ROME DEGUERGUE, Clair de futur / Barlumi di futuro. Préface de Giovanni Dotoli, traduzione e cura Mario Selvaggio, pictotofographies de Patrice Yan Le Flohic, (PYLF), Edizione Universitare Romane, 2015

Chronique de Michèle Duclos

clair-de-future2 ROME DEGUERGUE, Clair de futur / Barlumi di futuro. Préface de Giovanni Dotoli, traduzione e cura Mario Selvaggio, pictotofographies de Patrice Yan Le Flohic, (PYLF), Edizione Universitare Romane, 2015

Clair de futur, baptisé « proème » par la poète, se présente comme une sonate en trois mouvements bien distincts dont le troisième reprend rapidement et résout les thèmes lyriques du premier, rappelant les célébrations d’Accents de Garonne, Visages de plein vent et Mémoire en blocs, après, en seconde partie une interruption brutale et violente, un scherzo tempestueux,  l’intrusion brutale de l’Histoire avec arrière-plan familial discret, déjà présent dans Ex-Odes du Jardin, à propos de la Seconde Guerre mondiale. Le volume se clôt sur une femme apaisée, « sage et sans âge » qui décline son acceptation à être au monde du vivant et des choses, telle quelle, et en plusieurs langues de l’Europe – ses langues : « ni  naitre ni mourir : aller ». Ce court mais très dense volume récapitule aussi les deux grandes orientations – lyrique et épique de l’inspiration poétique de Rome Deguergue la bien prénommée, italienne par la réceptivité accordée à son œuvre par les hautes autorités intellectuelles de ce pays, mais germanophone tout d’abord et pétrie de la vision de Novalis, de Hölderlin, de Rilke…

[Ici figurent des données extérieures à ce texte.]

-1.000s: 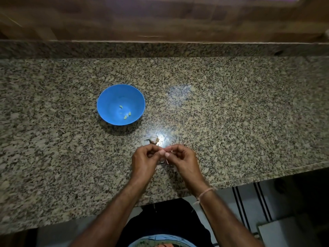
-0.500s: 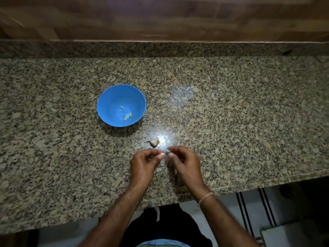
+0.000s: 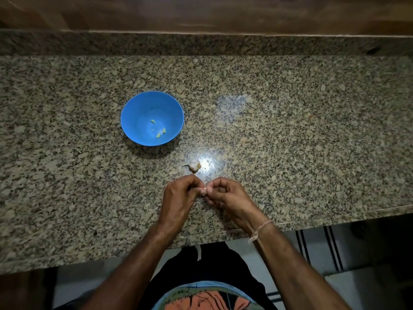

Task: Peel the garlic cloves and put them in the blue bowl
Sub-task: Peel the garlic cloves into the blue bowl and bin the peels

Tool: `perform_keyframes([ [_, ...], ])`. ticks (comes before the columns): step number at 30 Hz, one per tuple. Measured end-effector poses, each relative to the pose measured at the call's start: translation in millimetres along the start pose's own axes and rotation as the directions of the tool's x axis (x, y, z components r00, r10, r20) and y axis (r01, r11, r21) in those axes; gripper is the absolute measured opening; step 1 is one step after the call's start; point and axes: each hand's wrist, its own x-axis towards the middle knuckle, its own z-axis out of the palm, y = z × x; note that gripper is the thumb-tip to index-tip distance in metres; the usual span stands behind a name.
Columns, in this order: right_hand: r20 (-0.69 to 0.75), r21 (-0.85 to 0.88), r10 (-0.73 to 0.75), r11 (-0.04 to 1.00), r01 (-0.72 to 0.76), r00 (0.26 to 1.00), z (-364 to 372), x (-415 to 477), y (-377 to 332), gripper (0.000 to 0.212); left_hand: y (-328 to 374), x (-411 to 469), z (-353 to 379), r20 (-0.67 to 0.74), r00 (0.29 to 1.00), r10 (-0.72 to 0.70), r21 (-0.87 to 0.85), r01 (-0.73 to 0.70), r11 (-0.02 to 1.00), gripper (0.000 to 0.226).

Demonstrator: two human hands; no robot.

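The blue bowl (image 3: 134,117) stands on the granite counter at centre left, with three small yellowish peeled cloves (image 3: 159,132) inside. A partly broken garlic head (image 3: 194,165) lies on the counter just beyond my hands. My left hand (image 3: 180,199) and my right hand (image 3: 228,195) meet fingertip to fingertip near the counter's front. Between them they pinch a small pale garlic clove (image 3: 203,190), mostly hidden by the fingers.
The speckled granite counter (image 3: 290,135) runs the full width, with a raised granite back edge and a wooden wall behind. Its front edge lies just below my wrists. A bright light reflection sits beside the garlic head. Striped floor covering shows at lower right.
Half a second ago my hands were slightly parted; now the fingertips are together again on the clove. The bowl and garlic head have not moved.
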Motion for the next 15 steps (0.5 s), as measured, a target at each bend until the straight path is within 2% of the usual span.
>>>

Adepte active de la géopoétique définie par Kenneth White, qu’elle pratique comme  « géo-poésie », elle ouvre la lumière de sa région aquitaine d’adoption, célébrée depuis les débuts, sur l’univers ontologique du sens ultime de la vie en affirmant comme le poète scoto- français, qu’« une partie du centre est toujours à l’extérieur ».

Le volume est ici comme en d’autres lieux éclairé par les « pictotofographies » en noir et blanc de Patrice Yan Le Flohic et préfacé par le professeur et poète Giovanni Dotoli.